* [TRY IT]: For the data below, retype word for word the lines from the one containing "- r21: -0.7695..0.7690" through the one containing "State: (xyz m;"; drop the pictures.

* [SOURCE DATA]:

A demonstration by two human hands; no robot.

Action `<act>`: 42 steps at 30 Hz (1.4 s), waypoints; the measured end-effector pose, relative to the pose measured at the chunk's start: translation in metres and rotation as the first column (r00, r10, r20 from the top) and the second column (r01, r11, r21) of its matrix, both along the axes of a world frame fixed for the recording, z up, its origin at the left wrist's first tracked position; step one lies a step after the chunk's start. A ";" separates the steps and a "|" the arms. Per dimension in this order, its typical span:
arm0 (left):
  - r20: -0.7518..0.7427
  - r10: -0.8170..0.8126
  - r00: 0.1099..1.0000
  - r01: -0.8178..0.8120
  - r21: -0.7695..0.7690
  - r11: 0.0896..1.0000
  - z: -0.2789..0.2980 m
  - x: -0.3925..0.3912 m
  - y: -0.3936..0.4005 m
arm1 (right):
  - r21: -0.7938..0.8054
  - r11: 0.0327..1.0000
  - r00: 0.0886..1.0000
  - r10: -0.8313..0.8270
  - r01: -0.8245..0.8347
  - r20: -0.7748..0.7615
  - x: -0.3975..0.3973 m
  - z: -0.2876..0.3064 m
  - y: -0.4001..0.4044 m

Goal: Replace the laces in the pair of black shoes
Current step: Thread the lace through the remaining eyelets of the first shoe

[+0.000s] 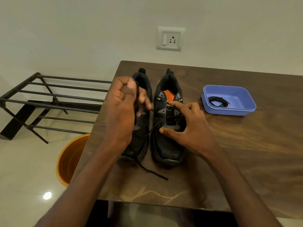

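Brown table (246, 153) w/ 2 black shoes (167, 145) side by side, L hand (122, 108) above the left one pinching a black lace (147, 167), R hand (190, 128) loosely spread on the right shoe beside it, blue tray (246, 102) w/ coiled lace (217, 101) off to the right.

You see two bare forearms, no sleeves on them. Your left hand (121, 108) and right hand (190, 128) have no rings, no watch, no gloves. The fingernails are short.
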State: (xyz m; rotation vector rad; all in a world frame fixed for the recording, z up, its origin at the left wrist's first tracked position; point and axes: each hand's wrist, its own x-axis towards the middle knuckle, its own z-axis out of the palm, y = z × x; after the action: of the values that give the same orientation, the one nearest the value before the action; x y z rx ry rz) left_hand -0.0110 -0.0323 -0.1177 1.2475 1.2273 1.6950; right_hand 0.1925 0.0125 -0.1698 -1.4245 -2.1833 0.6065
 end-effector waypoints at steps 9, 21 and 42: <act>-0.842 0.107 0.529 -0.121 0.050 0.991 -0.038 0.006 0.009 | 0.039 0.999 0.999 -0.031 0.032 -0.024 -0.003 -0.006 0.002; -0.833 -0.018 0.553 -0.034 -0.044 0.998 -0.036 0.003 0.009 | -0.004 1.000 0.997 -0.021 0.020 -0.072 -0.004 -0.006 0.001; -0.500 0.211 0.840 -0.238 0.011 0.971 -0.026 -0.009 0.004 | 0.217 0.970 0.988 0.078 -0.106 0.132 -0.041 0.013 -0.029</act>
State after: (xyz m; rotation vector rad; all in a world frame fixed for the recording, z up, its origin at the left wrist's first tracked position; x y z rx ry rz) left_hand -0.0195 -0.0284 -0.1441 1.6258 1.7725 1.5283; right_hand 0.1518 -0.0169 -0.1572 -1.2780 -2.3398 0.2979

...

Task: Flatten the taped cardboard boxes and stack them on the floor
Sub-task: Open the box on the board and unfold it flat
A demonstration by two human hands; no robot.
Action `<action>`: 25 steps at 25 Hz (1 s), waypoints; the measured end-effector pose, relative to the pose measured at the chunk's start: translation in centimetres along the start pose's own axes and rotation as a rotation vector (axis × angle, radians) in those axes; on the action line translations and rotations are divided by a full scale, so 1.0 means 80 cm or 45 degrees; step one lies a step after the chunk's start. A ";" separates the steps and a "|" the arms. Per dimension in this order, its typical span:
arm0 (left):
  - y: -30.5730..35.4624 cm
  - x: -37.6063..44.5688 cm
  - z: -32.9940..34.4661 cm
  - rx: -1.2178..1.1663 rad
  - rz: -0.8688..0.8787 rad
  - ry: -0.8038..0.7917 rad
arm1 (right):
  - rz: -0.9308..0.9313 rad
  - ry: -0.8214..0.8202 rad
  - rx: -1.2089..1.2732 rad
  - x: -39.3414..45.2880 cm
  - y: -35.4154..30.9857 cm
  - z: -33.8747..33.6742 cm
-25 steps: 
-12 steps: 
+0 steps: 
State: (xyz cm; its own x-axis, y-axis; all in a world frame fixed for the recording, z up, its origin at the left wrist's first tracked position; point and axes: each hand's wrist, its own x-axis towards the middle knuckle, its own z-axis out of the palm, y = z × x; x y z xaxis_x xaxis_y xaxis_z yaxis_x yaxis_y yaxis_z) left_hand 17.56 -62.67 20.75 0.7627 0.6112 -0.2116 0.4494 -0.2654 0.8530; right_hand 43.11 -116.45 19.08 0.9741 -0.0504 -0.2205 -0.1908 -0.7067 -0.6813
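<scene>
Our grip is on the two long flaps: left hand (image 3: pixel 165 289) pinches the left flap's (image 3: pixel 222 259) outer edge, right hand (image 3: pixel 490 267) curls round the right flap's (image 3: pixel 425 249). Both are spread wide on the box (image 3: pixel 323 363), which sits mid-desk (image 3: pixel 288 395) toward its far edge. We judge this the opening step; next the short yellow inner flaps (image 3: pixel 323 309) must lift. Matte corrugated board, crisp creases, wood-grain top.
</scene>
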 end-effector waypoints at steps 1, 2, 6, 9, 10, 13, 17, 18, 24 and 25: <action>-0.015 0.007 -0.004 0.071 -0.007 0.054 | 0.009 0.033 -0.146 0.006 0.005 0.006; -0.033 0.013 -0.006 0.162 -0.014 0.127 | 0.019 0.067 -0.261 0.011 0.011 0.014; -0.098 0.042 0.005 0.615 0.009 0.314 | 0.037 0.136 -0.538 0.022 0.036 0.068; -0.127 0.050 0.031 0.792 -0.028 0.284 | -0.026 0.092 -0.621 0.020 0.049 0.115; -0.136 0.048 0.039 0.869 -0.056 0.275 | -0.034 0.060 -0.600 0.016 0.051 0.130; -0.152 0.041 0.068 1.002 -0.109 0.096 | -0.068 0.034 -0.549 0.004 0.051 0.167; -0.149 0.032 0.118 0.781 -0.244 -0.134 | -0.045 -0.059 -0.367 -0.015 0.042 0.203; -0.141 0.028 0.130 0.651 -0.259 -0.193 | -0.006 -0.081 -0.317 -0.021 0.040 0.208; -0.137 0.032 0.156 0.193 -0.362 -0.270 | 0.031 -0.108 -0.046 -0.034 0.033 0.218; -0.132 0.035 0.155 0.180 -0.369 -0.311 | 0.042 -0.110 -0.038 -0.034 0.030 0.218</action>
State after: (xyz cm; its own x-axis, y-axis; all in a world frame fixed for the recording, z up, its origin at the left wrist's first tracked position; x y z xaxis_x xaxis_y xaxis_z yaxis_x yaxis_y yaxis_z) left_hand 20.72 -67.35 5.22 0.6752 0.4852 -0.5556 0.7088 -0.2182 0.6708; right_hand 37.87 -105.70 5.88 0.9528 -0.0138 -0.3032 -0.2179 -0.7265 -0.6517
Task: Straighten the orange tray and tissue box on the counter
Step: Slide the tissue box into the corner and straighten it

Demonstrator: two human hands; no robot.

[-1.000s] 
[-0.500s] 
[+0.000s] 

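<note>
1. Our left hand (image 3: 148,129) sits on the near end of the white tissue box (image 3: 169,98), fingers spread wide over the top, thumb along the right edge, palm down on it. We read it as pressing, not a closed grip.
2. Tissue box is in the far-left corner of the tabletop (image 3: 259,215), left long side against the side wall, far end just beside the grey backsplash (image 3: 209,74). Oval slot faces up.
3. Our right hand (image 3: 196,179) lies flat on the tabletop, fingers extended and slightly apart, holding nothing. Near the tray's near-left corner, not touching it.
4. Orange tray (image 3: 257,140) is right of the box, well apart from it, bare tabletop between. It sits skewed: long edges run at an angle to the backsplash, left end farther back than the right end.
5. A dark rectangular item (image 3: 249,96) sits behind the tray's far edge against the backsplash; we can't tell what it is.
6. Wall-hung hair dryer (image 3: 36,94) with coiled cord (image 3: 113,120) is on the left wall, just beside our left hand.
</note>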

* [WORKED SOLUTION]:
  - r21: -0.7695..0.7690
  - r11: 0.0896..1.0000
  - z: -0.2789..0.2980 m
  - x: -0.3925..0.3912 m
  - y: -0.3936..0.4005 m
arm1 (right):
  - r21: -0.7938..0.8054
  - r11: 0.0327..1.0000
  - r00: 0.0886..1.0000
  - r10: -0.8313..0.8270
  - r01: -0.8245..0.8347
  - r20: -0.7748..0.7615
  - x: -0.3975..0.3973 m
  - z: -0.2876..0.3064 m
  - y: -0.4001..0.4044 m

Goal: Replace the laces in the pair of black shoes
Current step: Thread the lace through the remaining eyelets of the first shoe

[+0.000s] 

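Brown table (246, 153) w/ 2 black shoes (167, 145) side by side, L hand (122, 108) above the left one pinching a black lace (147, 167), R hand (190, 128) loosely spread on the right shoe beside it, blue tray (246, 102) w/ coiled lace (217, 101) off to the right.

You see two bare forearms, no sleeves on them. Your left hand (121, 108) and right hand (190, 128) have no rings, no watch, no gloves. The fingernails are short.
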State: (xyz m; rotation vector rad; all in a world frame fixed for the recording, z up, its origin at the left wrist's first tracked position; point and axes: each hand's wrist, its own x-axis towards the middle knuckle, its own z-axis out of the palm, y = z × x; after the action: of the values that give the same orientation, the one nearest the value before the action; x y z rx ry rz) left_hand -0.0110 -0.0323 -0.1177 1.2475 1.2273 1.6950; right_hand 0.1925 0.0125 -0.1698 -1.4245 -2.1833 0.6065

The exercise requires nothing further.